I would be much more worried about other aspects of the long-term storage problem, like adequate off-site backups and catastrophic fail-safe plans at the physical level.
#Tar compress multithread code#
I think that as long as you pick a reasonable compression tool where you have the source code and enough instructions to build it on a clean system, you'll be fine. I guess it may depend on the details of your use case, but to me this seems like a lot of worry over a very very tiny part of the problem. Of course, these figures will change with different fastq files and it assumes you do not care much about the quality values (for Ion Proton, which we sequence in high volume, we actually don't really care that much) but the potential gain is considerable. This is why I am really considering this algorithm. However, fqzcomp files can be as much as 2.7 times smaller than gzip ones and 2.2 times than bz2 files. Here are the compression ratios (compared to the non compressed files): Algo ratioįqzcomp 0.101 - 0.181 (depending on the Q param value)įrom these figures, we can see that bz2 reduces files only by an additional ~20% when compared to gzip. I used the default parameter values for gzip and bz2 and -Q -s5+ -e -q 3 for fqzcomp. I did a quick compression ration comparison for gzip, bz2, and fqzcomp. What fastq compression tool would you recommend from the point of view of data safety? What have you used with success? The article cited by Charles Plessy doesn't help much in this regard.įor those of you that work in big groups, institutes, organisations.
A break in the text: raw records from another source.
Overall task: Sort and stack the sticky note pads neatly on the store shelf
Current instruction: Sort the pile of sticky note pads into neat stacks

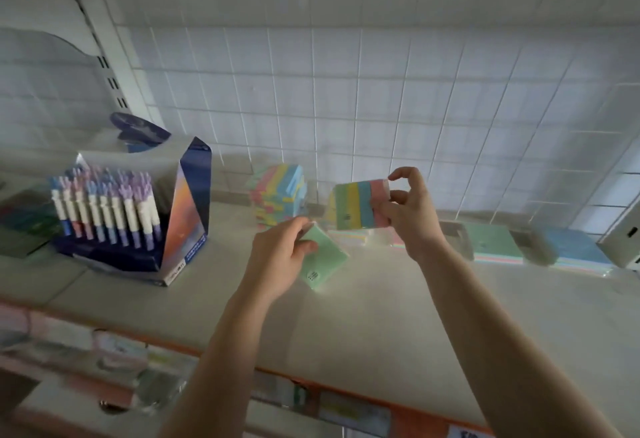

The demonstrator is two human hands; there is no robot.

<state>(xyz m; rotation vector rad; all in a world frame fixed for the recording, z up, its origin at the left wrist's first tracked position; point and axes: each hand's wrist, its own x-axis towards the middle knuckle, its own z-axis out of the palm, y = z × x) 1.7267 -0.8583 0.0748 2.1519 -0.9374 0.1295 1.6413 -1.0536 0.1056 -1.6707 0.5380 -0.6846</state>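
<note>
The left grip (pixel 277 257) pinches a green sticky note pad (pixel 323 261) low over the shelf (pixel 381 316), thumb on top. The right grip (pixel 412 215) holds a striped multicolour pad (pixel 356 205) upright by its pink edge, raised above the shelf, just right of the uneven pad stack (pixel 278 196) by the tiled back wall.

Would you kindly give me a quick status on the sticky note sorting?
Both busy: left grip pinches green pad; right grip holds striped pad upright. At back wall, tall stack. Off left, pen box, not blocking.
</note>
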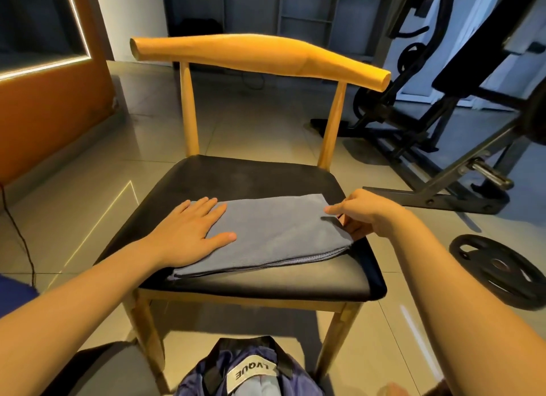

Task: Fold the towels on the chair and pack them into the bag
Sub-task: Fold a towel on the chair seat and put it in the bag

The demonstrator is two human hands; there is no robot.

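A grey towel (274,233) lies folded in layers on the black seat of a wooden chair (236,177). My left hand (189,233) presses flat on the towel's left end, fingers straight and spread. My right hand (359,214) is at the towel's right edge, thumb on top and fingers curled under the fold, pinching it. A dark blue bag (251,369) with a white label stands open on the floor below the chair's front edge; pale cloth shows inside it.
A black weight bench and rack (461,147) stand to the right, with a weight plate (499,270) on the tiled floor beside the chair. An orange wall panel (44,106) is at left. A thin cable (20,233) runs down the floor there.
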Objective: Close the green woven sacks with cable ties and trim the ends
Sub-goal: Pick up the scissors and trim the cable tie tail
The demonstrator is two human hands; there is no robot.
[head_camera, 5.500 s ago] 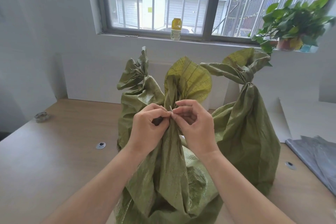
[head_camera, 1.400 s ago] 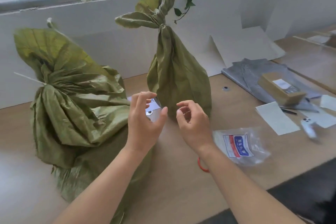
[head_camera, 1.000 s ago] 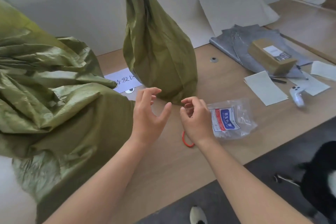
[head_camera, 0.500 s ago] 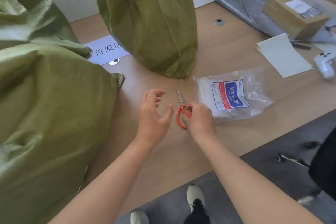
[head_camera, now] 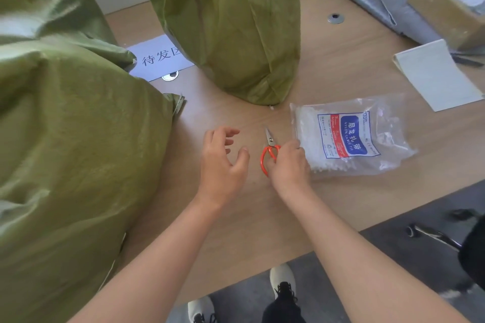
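A person leans over a wooden table (head_camera: 341, 60). Their right hand (head_camera: 287, 165) curls its fingers round the orange handles of the scissors (head_camera: 269, 149), which lie just beside a clear bag of cable ties (head_camera: 349, 136). The left hand (head_camera: 223, 162) hovers nearby, fingers loosely spread, holding nothing. A green woven sack (head_camera: 65, 139) bulks at the left, and a second sack (head_camera: 231, 21) stands beyond the scissors.
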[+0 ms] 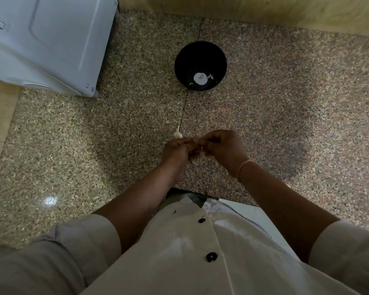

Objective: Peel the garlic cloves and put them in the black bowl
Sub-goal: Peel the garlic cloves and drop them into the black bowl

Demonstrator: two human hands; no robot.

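Observation:
A black bowl point(200, 60) stands on the speckled granite counter, far centre, with a few pale garlic pieces point(200, 78) at its bottom. A garlic bulb point(177, 134) with its stem pointing away lies on the counter just beyond my left hand point(177, 152). My right hand point(224, 147) meets the left above the counter; the fingertips of both pinch a small pale garlic clove point(201, 148) between them, mostly hidden by the fingers. A thin orange band sits on my right wrist.
A white appliance point(47, 43) occupies the far left corner of the granite counter point(285, 113). A wooden wall runs along the back and the left side. My white buttoned shirt fills the near edge.

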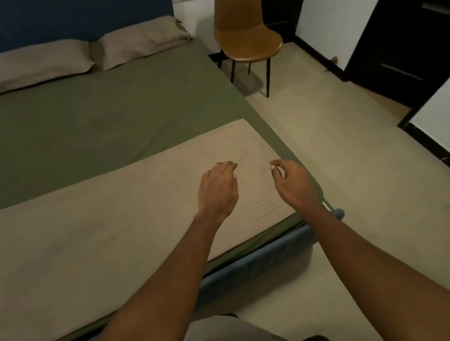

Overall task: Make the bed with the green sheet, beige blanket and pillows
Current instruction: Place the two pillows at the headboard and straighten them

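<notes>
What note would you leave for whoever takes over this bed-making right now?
Left hand, right hand: both empty, fingers loosely curled, hovering by the blanket's end.
Sheet lies spread smooth; pillows lie side by side at the headboard; blanket lies folded as a strip across the foot.
Done: sheet, pillows. Left: perhaps spread or straighten the blanket.

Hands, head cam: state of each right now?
Left hand: open, fingers loosely curled, holding nothing.
Right hand: open, loosely curled, holding nothing.
</notes>
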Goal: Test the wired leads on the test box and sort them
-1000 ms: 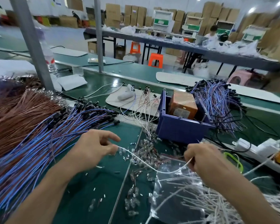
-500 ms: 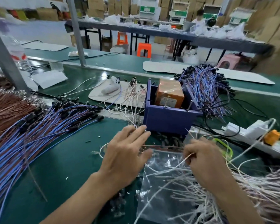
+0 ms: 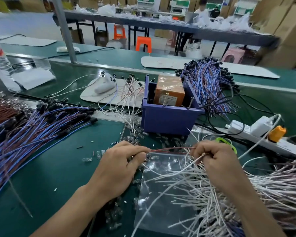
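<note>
Both ends of the red wire (image 3: pixel 169 149) vanish inside the curled fingers of the left hand (image 3: pixel 116 168) and right hand (image 3: pixel 217 161). The white wire pile (image 3: pixel 256 194) runs off the right and near edges, the blue bundle (image 3: pixel 32 134) off the left. The label (image 3: pixel 167 100) on the orange box (image 3: pixel 169 84) is too small to read.

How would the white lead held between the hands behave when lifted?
Probably floppy: the white lead sags in a curve between the left hand and right hand. Likely very light, being thin. It may snag the pile of white leads beside it.
</note>
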Action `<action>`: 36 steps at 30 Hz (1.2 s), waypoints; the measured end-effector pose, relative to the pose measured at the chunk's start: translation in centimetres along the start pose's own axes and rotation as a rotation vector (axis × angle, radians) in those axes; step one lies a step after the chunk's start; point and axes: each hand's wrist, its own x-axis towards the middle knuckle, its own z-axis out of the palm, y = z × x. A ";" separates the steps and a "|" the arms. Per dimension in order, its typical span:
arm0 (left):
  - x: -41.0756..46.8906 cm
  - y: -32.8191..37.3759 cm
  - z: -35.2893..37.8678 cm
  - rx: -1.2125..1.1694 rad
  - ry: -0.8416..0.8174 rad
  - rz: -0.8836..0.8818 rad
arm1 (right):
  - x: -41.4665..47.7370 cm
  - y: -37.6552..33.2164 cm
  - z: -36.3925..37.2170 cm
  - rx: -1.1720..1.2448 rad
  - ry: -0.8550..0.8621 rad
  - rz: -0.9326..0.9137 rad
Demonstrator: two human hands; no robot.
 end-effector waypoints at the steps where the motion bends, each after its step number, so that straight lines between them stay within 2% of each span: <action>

I saw this other question ( fastq compression tools of choice), but I really want to know if one of these tools is a) good enough to improve compression b) dependable. Now these are important data, so I need to be sure that in 2 or 5 or 10 years I will be able to get them back. It boasts very good compression rates (about twice smaller compressed files when compared to gzip), is fast enough, installs easily. I have found a few contenders, but the most solid of them is fqzcomp-4.6 ( ). (Funny, for some people this is probably big and for others ridiculously small :) The bottom line here is that disk space is money and up-scaling means the costs won't be linear but probably more expensive.
#Tar compress multithread free#
Decompressing and re compressing could free about half the disk space I am using, which would save me approximately 20-30 To of space now and more in the future. I would like to use another compression algorithm on fastq files than gzip for long term storage.